This is NOT a GMAT question and also happens to be poorly worded. It is unclear what the phrase "each question has an alternative" means. If the question asked for "the number of combinations of questions that could be answered if at last one question was answered", then this would be a multi-step combinatorics question (and would require several small calculations).

GMAT assassins aren't born, they're made,
Rich


Hi Rich,

Thanks for the reply.However, This question doesn't involve multi-step combinatorics. And the phrase "each question has an alternative" means that each question has two choices and out of which only one can be chosen.

I have a solution which i'm little confused about.
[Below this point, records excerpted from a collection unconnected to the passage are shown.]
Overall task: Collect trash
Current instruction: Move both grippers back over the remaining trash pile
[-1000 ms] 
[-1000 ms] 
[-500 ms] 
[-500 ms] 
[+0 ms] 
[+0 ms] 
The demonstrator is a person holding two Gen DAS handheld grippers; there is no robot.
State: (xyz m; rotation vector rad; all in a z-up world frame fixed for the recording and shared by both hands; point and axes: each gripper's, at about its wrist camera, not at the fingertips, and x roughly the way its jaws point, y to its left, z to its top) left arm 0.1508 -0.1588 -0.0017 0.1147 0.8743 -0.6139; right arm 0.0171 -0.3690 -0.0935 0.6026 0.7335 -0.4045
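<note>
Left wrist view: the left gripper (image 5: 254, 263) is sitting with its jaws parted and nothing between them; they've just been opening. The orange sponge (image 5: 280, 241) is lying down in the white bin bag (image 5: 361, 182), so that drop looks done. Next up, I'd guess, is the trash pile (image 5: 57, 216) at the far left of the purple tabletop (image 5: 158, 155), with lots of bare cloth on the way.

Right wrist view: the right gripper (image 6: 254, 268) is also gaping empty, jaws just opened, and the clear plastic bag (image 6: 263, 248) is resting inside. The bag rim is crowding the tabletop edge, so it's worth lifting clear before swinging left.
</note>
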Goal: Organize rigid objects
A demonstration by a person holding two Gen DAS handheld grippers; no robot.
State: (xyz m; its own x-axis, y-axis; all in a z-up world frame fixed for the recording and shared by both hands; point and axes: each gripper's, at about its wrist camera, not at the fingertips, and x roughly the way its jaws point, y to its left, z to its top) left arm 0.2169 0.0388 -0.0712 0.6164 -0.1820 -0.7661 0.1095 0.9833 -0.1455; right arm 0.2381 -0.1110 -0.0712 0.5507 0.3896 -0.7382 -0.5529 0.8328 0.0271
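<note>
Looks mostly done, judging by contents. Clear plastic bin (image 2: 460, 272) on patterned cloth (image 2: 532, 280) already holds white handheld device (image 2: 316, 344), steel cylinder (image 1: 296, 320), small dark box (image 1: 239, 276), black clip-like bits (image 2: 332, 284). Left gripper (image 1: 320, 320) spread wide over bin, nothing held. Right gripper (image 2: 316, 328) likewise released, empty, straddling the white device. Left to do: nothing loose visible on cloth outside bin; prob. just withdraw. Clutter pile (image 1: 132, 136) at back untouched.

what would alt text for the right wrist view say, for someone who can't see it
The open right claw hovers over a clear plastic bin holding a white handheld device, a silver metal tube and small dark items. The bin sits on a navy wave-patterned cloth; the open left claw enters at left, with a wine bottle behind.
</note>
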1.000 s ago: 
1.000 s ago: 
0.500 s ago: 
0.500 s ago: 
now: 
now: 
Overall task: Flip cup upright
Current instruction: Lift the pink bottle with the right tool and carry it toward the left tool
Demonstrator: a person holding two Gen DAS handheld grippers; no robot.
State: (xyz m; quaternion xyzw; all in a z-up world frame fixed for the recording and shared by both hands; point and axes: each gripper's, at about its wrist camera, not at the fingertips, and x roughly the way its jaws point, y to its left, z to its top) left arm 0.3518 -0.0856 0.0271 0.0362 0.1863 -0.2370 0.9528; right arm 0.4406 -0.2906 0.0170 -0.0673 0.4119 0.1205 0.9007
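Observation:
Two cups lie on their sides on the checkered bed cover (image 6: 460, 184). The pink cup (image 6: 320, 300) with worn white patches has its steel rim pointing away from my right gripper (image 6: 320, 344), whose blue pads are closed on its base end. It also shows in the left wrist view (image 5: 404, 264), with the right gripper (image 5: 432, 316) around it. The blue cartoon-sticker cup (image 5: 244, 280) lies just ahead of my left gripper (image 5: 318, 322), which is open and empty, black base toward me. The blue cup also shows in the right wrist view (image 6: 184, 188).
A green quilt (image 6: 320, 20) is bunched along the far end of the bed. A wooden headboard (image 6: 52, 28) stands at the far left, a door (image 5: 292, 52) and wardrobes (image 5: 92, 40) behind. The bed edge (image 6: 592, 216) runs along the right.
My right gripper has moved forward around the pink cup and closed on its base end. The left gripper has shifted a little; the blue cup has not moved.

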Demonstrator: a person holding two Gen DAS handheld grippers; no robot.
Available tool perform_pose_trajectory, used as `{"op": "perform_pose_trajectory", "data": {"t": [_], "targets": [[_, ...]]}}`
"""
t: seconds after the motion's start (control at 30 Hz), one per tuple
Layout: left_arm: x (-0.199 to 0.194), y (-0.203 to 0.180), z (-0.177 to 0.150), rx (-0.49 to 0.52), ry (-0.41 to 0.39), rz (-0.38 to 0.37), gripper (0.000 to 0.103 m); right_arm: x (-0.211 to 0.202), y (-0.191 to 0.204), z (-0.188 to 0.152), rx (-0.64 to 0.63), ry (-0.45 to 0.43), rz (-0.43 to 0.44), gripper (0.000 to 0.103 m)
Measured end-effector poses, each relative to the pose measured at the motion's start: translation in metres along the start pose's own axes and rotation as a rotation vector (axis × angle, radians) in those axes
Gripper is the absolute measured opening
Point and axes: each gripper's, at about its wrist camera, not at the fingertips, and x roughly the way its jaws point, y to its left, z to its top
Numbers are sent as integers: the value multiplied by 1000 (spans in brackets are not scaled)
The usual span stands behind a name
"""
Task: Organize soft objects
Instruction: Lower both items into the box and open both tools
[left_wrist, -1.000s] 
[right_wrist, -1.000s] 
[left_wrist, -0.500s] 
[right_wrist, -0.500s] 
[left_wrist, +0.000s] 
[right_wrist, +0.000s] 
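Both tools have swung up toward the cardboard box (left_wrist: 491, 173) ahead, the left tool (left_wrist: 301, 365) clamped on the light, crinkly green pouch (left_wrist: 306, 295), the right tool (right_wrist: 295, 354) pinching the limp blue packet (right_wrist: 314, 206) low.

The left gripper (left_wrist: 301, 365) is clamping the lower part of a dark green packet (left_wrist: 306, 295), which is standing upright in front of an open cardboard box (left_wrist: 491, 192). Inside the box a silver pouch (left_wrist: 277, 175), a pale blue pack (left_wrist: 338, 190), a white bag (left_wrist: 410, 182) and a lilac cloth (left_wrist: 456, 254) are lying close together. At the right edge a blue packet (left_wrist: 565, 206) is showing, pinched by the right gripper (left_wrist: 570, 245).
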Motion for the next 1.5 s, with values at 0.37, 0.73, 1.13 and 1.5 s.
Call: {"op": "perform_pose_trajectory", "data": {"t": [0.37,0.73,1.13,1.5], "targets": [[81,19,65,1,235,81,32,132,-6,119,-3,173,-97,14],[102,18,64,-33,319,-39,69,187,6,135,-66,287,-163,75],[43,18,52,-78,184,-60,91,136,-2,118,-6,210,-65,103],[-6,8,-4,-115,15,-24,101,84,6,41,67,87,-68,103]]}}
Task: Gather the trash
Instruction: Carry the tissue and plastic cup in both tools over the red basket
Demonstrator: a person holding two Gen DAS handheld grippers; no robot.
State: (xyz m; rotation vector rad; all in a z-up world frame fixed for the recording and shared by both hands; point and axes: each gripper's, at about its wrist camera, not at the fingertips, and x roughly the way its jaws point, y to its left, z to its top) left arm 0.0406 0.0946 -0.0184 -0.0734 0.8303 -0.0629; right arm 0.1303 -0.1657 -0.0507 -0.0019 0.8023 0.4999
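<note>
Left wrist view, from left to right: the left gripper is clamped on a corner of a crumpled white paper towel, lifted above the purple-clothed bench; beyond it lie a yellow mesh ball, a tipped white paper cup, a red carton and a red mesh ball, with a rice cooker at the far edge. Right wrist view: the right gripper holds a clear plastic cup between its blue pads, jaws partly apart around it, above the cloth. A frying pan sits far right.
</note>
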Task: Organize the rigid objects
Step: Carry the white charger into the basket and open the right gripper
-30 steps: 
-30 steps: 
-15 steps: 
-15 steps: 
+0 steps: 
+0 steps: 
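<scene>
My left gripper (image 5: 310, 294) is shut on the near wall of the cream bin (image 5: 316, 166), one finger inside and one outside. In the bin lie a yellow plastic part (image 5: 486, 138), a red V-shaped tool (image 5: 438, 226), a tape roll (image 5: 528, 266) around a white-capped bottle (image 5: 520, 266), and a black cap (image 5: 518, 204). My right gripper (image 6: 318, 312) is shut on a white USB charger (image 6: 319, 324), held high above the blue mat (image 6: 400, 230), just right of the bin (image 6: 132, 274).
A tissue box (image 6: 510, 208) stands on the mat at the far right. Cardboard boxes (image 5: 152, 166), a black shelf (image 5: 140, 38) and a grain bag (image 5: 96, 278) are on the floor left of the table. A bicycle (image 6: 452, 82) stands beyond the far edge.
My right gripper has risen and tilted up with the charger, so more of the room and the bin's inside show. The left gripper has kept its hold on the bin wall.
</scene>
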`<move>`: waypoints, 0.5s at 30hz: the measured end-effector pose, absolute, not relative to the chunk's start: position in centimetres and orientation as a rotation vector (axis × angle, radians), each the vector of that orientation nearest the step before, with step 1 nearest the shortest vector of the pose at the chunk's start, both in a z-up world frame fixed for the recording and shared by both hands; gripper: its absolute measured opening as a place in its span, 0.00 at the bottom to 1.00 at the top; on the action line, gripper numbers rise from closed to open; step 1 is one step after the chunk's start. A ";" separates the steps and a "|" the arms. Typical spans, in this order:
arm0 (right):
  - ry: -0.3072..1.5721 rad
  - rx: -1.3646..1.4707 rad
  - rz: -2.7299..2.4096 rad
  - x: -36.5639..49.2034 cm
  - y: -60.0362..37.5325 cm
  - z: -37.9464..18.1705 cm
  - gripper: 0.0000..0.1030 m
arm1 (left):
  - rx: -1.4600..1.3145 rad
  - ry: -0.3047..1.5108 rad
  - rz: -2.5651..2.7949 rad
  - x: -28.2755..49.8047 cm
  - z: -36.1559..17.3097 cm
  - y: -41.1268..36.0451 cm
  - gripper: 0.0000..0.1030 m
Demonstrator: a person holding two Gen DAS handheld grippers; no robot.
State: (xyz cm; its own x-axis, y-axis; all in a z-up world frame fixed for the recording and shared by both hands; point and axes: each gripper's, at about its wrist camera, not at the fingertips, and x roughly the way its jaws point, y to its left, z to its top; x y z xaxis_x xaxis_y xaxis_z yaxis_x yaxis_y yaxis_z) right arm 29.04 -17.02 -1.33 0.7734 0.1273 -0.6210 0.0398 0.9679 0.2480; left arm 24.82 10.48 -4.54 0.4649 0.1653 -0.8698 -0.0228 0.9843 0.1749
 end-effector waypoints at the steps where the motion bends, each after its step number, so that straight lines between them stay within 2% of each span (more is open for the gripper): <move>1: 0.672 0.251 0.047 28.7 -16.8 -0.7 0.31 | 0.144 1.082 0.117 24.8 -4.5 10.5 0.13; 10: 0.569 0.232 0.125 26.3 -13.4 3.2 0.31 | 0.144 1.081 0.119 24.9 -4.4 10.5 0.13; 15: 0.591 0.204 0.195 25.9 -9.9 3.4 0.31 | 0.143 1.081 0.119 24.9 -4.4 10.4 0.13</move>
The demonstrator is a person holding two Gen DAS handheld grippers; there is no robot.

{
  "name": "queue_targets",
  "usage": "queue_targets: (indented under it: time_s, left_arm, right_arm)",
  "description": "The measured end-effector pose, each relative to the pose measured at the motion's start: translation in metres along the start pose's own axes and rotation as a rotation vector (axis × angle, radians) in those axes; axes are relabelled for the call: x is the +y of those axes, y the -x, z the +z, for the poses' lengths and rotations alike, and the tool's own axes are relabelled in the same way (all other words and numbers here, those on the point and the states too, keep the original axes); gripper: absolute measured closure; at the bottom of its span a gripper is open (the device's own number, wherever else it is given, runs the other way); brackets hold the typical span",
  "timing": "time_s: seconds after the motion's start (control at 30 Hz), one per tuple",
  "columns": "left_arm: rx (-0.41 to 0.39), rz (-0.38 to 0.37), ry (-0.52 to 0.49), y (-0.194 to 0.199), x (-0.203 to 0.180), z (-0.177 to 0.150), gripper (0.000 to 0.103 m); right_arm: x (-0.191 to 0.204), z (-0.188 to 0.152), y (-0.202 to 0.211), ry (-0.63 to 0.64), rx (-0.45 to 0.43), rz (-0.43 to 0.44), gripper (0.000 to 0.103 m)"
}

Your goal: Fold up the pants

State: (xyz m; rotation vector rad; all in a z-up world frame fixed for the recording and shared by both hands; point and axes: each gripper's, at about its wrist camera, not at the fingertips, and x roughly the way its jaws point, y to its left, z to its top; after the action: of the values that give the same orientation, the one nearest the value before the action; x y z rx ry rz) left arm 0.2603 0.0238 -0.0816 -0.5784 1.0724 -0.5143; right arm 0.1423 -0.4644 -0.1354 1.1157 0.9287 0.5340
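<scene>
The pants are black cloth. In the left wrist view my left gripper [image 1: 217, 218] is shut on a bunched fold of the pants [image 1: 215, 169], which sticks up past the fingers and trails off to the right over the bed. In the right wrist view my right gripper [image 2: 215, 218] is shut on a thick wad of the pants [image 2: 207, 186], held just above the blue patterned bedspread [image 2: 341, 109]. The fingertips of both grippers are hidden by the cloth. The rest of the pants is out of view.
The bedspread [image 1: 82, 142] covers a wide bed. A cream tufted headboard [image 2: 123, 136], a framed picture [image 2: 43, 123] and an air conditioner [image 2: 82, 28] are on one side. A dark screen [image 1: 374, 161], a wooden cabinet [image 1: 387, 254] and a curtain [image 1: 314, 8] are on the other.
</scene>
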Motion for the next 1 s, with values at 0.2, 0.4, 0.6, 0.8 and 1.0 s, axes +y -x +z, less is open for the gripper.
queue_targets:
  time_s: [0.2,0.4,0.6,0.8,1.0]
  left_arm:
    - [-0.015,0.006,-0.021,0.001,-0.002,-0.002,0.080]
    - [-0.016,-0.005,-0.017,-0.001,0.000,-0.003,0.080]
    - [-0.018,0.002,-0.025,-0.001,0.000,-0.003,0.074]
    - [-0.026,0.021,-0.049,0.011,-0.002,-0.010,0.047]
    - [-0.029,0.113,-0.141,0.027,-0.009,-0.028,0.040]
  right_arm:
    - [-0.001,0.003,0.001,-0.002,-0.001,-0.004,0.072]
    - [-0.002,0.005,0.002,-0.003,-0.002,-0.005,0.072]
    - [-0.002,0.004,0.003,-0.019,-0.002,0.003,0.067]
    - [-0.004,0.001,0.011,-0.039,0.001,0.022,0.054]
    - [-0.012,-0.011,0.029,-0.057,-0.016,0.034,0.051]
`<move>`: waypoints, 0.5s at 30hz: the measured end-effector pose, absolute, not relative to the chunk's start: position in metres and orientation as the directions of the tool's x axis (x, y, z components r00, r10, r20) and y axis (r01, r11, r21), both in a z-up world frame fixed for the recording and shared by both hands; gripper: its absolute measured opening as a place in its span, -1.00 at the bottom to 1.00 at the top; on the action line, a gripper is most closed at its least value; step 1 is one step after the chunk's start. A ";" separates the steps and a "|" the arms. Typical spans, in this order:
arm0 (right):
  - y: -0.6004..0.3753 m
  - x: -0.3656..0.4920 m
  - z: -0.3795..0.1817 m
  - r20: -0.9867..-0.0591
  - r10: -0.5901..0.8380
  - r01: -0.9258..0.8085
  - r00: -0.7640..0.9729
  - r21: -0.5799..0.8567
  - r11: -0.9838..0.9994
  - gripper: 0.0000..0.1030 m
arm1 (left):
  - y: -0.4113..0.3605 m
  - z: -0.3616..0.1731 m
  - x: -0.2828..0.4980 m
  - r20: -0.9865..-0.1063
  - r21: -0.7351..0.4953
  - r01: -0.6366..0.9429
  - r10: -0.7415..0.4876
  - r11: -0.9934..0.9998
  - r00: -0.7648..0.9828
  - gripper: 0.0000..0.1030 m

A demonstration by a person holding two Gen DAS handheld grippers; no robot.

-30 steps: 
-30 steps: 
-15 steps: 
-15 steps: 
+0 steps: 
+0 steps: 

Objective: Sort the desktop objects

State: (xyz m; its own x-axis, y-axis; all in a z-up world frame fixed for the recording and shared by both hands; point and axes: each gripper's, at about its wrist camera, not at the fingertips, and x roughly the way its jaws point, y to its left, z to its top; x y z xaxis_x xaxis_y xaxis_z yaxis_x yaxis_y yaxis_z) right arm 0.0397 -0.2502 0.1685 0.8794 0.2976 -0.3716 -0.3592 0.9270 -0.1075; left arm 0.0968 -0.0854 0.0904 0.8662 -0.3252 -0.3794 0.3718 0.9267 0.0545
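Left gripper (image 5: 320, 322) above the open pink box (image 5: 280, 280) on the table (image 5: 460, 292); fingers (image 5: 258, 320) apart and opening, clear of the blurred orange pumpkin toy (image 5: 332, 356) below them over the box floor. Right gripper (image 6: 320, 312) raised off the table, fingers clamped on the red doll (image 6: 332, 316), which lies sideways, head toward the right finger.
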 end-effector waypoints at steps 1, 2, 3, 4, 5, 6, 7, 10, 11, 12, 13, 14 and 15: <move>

Here it goes:

Each question can be attempted in three ways:
1. The student do not solve the question.
2. The student attempts first part of the question.
3. The student attempts the second(i.e.,alternative) part of the question.

Therefore required number of ways= 3^10-1=59048.

My confusion regarding the solution part is:

Can i not solve it in a following way:

The student may select 1 question out of 10 in 10C1 ways.

The student may select 2 question out of 10 in 10C2 ways.

and so on...
Finally the student may select 10 questions out of 10 in 10C10 ways.

Adding all the possibilities up:

(10C0+10C1+10C2+10C3+10C4+....+10C10) = 2^10 = 1024

Now since each question has an alternative, I multiply the above step by 2= 2 x 1024
=4028 ways.
Now since according to the question, i have to attempt at least 1 question,
I may do so in 4028-1 = 4027 ways.

I just would like to know where is this approach flawed. Am i making not accounting for something by multiplying the possibilities by 2?

Hope I've made myself amply clear:)

Thanks.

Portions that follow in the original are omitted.